▶ Task statement:
A word-for-word copy of the data is what's wanted; pictures stay out of it.
# # # # # # #
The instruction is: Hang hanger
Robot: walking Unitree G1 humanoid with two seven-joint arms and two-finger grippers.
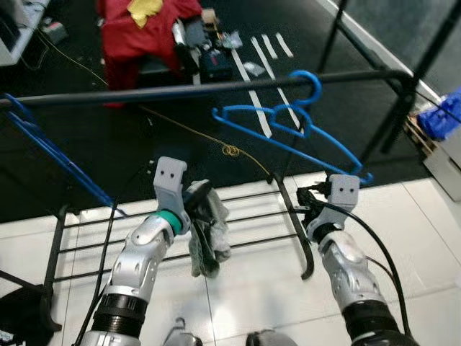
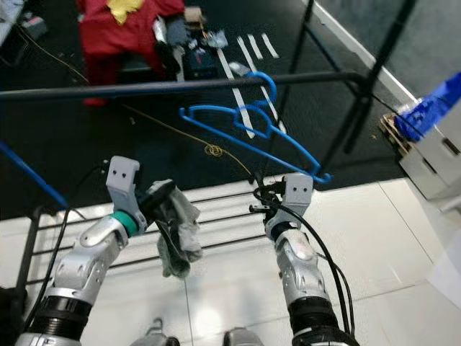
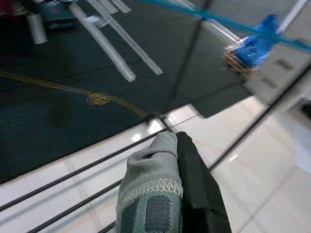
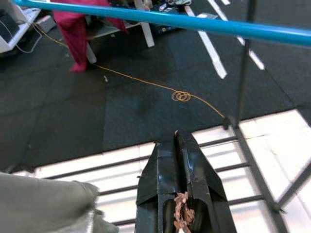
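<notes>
Blue hanger (image 1: 288,122) hangs by its hook on the black rail (image 1: 180,90), near the rail's right end. Left gripper (image 1: 199,196) clamps a grey sock (image 1: 212,231). Right gripper (image 4: 180,145) below the hanger has its fingers pressed together, holding nothing.

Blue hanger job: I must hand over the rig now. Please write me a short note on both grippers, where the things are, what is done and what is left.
Left gripper: shut on a grey sock, held over the rack's low shelf bars.
Right gripper: shut, holding nothing; it is raised just below the lower end of the blue hanger.
The blue hanger has its hook over the black rail and sits tilted. A second blue hanger hangs at the rail's left end.
Done: the hanger appears hung.
Left: check that it sits steady; the sock is still in the left gripper.
</notes>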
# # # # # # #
▶ Expected output:
The instruction is: Hang hanger
Robot: walking Unitree G1 humanoid with two seven-joint arms and two-finger grippers.
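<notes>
Blue hanger (image 1: 288,122) hangs by its hook on the black rail (image 1: 180,90), near the rail's right end. Left gripper (image 1: 199,196) clamps a grey sock (image 1: 212,231). Right gripper (image 4: 180,145) below the hanger has its fingers pressed together, holding nothing.

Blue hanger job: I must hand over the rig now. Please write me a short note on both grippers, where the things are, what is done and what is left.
Left gripper: shut on a grey sock, held over the rack's low shelf bars.
Right gripper: shut, holding nothing; it is raised just below the lower end of the blue hanger.
The blue hanger has its hook over the black rail and sits tilted. A second blue hanger hangs at the rail's left end.
Done: the hanger appears hung.
Left: check that it sits steady; the sock is still in the left gripper.
</notes>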

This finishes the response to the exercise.